Meta, proprietario di Facebook, ha chiesto di appellarsi a una sentenza dell’organo di controllo della concorrenza britannico che deve vendere Giphy per motivi che includono la contestazione della constatazione che l’affare ha rimosso un potenziale concorrente nella pubblicità di visualizzazione.

Meta ha detto il mese scorso di aver presentato un ricorso contro la decisione della Competition and Markets Authority (CMA) di bloccare la sua acquisizione di Giphy nel 2020.

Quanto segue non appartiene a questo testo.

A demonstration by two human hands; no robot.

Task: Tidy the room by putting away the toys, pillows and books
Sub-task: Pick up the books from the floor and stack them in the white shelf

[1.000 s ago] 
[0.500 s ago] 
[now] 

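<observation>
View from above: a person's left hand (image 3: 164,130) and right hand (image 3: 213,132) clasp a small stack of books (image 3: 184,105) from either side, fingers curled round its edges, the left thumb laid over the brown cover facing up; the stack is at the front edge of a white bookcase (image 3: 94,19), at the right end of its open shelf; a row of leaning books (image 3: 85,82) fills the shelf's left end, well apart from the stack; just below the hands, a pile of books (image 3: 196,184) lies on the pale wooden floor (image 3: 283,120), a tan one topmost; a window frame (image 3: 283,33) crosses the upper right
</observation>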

È stata la prima volta che il regolatore britannico ha bloccato una grande acquisizione digitale, e ha segnalato un cambiamento di passo nel suo esame delle aziende “big tech”.

Il Competition Appeal Tribunal mercoledì ha pubblicato una sintesi della domanda di Meta, delineando la sua sfida su sei motivi.

La società statunitense, che possiede Instagram e WhatsApp oltre a Facebook, ha detto che il CMA non ha valutato la sua offerta per garantire che Giphy possa continuare a fornire servizi a concorrenti come Snapchat e TikTok alle stesse condizioni.

La decisione del regolatore era anche viziata dal punto di vista procedurale, ha detto Meta.

La CMA ha ordinato a Meta di vendere Giphy, che ha acquisito per 400 milioni di dollari (circa Rs. 2.980 crore) nel maggio 2020, a novembre dopo aver deciso che i rimedi offerti dalla società statunitense non rispondevano alle sue preoccupazioni.